Глава 23
Они пронеслись по песчаной полосе, где продолжалось гулянье, и направились к открытым воротам крепости. Взглянув на солнце, Аллора определила, что время перевалило за полдень и, следовательно, до наступления сумерек Роберт, хорошо знавший периодичность приливов, сумеет выбрать самый подходящий момент для нападения и, даже если ему не удастся проникнуть в крепость, успеет перебить многих ее защитников.
Можно было бы рассказать об этом Брету и тем самым хотя бы отвести от себя его гнев.
Но, предупредив его, она обрекла бы на верную смерть множество скоттов, преданных дядюшке, которые некогда служили верой и правдой ее отцу.
Такого она не сделает никогда. Ведь у каждого из них есть дети, семьи. Нет, надо предупредить кого-нибудь другого, так чтобы люди еще до заката успели укрыться в крепости. Но как это сделать, если ей самой грозит немедленное заточение в северной башне?
Они въехали во двор крепости, Брет ссадил ее на землю и спешился сам. Следом за ним подъехал сэр Кристиан. Аллора молнией бросилась к старому рыцарю и, ухватив его за ногу, быстро заговорила на родном гэльском языке:
— Дядюшка собирается напасть сегодня на нас. Не говорите Брету, потому что его рыцари перебьют скоттов. Позаботьтесь; чтобы на песчаном берегу никого не осталось, пусть все укроются в крепости, сэр Кристиан! Вы меня поняли?

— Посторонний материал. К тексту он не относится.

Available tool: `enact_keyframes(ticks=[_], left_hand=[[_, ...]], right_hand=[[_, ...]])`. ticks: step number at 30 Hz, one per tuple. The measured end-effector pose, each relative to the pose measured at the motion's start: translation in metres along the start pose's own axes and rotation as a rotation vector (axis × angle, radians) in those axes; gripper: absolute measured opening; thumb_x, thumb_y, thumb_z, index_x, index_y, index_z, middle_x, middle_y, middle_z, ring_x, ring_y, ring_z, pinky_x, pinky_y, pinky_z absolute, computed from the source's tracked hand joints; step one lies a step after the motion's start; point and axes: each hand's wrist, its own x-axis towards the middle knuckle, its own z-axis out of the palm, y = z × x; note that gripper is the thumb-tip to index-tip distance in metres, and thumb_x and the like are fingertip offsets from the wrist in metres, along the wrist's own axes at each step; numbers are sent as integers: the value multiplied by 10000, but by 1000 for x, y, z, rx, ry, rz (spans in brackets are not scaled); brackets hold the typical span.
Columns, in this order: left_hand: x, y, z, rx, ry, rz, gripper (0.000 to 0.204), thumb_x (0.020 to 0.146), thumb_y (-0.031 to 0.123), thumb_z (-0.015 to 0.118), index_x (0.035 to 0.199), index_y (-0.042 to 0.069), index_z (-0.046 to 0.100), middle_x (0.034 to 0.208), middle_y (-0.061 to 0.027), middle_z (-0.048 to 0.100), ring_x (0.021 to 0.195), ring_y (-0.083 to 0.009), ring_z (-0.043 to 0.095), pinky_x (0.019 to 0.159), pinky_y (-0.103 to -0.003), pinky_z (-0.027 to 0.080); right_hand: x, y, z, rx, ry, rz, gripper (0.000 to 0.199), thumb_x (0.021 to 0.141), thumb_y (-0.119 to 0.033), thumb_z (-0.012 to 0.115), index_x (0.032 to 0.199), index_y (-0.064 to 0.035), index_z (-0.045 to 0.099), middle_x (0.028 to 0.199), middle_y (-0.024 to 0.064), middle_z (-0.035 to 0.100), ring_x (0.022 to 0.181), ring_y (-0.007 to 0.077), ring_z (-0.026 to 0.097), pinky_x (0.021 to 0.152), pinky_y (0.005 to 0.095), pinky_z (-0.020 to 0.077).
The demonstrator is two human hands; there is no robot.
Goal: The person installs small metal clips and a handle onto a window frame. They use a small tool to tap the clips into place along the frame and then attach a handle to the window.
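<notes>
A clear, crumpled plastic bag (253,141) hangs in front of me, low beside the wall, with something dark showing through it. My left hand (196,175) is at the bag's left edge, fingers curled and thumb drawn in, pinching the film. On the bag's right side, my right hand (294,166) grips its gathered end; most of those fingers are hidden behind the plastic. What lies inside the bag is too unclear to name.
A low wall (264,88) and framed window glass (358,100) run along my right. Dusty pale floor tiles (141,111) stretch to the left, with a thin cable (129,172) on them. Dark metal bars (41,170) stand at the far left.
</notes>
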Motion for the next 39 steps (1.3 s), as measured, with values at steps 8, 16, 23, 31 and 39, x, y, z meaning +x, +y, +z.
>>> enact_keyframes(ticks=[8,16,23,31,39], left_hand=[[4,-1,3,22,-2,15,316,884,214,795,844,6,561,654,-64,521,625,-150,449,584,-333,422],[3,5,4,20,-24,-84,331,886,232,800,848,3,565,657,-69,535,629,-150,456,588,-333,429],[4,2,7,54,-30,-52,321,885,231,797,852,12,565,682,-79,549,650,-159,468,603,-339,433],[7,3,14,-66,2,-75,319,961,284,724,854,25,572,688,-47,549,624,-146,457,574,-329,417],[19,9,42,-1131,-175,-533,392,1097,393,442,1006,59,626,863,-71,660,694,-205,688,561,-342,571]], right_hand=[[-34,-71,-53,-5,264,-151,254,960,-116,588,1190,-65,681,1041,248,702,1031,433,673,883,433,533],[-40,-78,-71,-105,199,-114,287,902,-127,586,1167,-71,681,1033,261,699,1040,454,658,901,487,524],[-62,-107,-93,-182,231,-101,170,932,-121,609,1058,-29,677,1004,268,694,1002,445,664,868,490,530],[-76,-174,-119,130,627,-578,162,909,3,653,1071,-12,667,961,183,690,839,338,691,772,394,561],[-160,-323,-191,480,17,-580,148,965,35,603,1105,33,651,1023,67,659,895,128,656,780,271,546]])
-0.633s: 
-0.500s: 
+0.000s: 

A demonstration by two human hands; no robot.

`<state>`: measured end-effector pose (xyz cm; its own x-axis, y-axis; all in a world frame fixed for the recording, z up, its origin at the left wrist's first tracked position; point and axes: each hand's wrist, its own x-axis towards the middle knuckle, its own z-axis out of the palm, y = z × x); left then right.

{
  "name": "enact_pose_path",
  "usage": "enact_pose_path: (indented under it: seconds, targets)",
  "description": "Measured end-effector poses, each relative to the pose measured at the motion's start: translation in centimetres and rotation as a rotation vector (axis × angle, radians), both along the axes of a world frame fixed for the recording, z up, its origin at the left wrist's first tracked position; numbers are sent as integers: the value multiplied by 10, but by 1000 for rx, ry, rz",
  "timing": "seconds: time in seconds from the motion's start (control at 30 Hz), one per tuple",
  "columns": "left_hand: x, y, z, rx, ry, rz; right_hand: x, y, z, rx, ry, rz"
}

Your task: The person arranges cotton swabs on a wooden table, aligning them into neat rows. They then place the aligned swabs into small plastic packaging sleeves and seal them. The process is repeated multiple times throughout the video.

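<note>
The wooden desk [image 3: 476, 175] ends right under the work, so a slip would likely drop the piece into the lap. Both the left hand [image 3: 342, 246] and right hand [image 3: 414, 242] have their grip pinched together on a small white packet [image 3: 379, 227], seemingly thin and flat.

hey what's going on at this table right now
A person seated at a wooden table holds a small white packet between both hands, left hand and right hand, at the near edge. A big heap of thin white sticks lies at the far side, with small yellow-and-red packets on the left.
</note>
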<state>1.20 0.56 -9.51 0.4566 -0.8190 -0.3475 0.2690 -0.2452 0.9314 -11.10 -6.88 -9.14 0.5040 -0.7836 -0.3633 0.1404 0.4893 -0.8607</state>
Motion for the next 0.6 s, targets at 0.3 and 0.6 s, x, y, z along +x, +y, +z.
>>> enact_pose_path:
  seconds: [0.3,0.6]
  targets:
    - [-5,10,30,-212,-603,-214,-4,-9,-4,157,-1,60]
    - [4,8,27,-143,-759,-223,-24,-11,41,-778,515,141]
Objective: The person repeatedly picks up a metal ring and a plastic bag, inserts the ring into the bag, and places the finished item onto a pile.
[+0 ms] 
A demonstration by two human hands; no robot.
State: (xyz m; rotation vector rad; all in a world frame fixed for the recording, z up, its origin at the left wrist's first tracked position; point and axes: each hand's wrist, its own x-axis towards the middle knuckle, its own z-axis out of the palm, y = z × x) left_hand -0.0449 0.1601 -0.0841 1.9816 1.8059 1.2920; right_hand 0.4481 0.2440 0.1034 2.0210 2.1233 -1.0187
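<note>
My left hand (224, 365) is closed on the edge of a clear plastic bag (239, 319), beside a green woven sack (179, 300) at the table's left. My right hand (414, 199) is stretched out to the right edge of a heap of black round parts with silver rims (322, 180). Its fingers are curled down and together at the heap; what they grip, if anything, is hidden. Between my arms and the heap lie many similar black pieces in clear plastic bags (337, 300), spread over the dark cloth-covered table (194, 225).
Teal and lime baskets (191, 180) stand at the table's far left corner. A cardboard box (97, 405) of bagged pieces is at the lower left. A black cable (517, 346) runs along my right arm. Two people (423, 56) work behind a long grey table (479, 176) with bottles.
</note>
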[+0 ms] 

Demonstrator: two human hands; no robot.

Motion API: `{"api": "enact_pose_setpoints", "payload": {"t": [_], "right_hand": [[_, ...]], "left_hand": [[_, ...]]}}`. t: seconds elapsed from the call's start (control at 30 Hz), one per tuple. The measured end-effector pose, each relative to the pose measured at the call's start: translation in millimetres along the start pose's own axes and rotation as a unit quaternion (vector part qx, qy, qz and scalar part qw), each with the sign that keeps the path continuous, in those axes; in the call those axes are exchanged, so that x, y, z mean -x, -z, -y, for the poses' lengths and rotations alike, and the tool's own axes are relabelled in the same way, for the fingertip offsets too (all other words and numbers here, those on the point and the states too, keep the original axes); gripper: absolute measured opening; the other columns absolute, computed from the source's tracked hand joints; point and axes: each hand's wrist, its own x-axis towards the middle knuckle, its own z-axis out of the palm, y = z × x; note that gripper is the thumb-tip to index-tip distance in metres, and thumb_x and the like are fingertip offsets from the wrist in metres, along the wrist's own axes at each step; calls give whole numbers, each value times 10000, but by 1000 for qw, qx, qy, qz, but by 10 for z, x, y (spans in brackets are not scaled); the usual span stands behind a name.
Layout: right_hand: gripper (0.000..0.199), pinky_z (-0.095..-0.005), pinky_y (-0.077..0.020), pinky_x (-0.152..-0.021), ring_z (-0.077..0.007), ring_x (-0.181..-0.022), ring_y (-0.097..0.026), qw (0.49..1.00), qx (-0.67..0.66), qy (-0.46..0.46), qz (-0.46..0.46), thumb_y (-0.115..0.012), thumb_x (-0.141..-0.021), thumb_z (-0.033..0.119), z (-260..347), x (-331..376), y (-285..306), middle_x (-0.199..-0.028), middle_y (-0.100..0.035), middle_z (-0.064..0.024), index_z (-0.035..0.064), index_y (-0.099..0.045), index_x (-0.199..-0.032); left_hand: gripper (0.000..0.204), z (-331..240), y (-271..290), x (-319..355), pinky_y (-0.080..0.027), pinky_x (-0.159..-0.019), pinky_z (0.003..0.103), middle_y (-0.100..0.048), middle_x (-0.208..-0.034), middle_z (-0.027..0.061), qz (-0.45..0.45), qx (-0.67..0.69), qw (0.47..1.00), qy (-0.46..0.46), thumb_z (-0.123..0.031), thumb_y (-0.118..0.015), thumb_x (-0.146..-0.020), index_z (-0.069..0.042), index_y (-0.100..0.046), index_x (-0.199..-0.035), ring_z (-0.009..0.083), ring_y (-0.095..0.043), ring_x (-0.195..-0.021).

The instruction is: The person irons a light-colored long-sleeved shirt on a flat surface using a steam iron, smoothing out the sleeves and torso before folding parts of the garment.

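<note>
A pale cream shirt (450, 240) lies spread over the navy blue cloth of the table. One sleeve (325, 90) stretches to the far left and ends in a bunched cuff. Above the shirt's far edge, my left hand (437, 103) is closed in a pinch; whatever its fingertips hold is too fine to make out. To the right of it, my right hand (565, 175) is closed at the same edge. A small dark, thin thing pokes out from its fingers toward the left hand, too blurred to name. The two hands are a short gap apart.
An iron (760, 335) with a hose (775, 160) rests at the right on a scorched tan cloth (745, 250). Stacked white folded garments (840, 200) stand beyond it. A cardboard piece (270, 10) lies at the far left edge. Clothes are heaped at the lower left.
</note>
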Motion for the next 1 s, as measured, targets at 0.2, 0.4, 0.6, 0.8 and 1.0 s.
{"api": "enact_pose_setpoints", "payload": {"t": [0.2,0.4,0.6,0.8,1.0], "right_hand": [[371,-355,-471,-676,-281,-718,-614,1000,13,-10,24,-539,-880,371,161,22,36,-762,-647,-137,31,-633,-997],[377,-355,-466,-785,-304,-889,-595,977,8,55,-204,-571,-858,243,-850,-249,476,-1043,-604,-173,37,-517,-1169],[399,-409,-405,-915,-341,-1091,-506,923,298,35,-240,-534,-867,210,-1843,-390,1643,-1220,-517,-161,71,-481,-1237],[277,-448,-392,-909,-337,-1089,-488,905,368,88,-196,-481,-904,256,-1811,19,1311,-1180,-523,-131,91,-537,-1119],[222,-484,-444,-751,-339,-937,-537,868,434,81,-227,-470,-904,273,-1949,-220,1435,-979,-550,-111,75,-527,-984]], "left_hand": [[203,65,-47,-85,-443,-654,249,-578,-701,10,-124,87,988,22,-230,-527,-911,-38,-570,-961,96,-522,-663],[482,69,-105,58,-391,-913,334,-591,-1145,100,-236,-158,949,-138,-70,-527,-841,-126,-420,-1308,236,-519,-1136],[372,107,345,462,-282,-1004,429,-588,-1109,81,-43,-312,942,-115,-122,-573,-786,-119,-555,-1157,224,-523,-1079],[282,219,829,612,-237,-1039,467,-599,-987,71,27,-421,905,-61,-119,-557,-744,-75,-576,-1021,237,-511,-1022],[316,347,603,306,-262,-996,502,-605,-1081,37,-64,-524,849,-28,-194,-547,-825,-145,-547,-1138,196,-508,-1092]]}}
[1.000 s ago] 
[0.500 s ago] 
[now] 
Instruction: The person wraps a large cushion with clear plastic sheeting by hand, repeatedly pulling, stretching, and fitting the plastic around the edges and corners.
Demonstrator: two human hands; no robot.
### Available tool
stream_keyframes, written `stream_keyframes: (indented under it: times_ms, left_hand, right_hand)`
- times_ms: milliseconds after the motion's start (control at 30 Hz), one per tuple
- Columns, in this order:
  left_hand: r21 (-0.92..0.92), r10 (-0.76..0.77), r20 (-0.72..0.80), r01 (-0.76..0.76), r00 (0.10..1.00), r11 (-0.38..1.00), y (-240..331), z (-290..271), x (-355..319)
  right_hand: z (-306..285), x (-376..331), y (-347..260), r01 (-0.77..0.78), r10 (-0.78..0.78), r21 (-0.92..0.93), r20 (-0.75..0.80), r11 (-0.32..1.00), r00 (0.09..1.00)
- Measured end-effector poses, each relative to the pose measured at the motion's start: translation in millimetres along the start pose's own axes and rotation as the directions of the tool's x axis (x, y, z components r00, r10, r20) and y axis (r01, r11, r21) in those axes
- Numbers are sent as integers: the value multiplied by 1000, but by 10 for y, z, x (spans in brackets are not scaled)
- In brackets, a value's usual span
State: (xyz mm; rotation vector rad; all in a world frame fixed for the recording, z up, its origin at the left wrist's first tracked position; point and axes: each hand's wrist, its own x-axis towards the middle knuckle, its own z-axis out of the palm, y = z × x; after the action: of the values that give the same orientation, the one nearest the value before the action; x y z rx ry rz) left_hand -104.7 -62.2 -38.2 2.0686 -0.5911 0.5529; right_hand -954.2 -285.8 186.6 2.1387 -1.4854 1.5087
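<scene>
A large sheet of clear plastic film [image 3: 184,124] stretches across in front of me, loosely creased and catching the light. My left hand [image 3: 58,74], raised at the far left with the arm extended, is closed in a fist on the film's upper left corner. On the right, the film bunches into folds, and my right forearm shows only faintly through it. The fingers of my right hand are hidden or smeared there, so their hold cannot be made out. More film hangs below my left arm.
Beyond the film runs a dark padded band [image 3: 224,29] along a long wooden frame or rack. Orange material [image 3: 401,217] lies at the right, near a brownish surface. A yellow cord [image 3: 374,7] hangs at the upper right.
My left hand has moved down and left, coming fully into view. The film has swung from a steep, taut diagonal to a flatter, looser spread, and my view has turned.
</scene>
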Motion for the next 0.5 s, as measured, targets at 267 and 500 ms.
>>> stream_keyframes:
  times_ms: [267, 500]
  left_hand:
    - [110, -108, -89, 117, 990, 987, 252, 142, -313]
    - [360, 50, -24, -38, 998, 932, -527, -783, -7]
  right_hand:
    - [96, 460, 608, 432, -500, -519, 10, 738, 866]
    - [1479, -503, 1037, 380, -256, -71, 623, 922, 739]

— Я вас понял, леди, — быстро ответил старый рыцарь по-гэльски, и она успокоилась, зная, что он обо всем позаботится.
Рука Брета тяжело опустилась на ее плечо, направляя ко входу в главную башню, и Аллора поняла, что по крайней мере в данный момент заточение в северной башне ей не грозит. Возможно, ее поступки за последнее время не способствовали завоеванию его доверия, однако он, видимо, ни разу не задумался о том, почему она так поступала. Он поймал ее, когда она убегала от Дункана, но даже не потрудился узнать, почему она это делала.
— Марш наверх, Аллора! — скомандовал он.
Она начала послушно подниматься по лестнице. Добравшись до своей комнаты, подошла к огню, чтобы согреть замерзшие руки. Минуту спустя вошел Брет и закрыл за собой дверь. Хотя Аллора старалась не думать о том, как он поступит с ней теперь, когда чаша его терпения переполнилась, она не могла унять дрожь.
— Как видно, ты неисправима! — сказал он.
Она понимала, что следовало бы промолчать, но — увы — сдержаться не смогла.
— Ты не понимаешь! — прошептала она. — Ты не желаешь разобраться, а следовало бы. Когда ты нашел меня, я бежала от него…
— От него? — Он удивленно приподнял черную бровь. — Бежала от него? Какой я глупый! А я-то подумал, что ты бежишь после тайного свидания с Дунканом, торопясь возвратиться на гулянье.
— Я не собиралась встречаться с Дунканом. Я пыталась встретиться с Дэвидом…
— Предполагаешь, это должно меня успокоить? Однако Дэвид, видимо, в отличие от тебя не нарушает своих клятв и отказался встретиться с тобой.
— Дэвид даже не знал, что я хочу с ним встретиться.
— Какая разница? Вместо него пришел Дункан.
— Ты не понимаешь…
— Что правда, то правда — не понимаю. И прошу тебя объяснить, что происходит.
Она опустила голову, закусив губу.
— Мне было необходимо поговорить с Дэвидом по личному вопросу…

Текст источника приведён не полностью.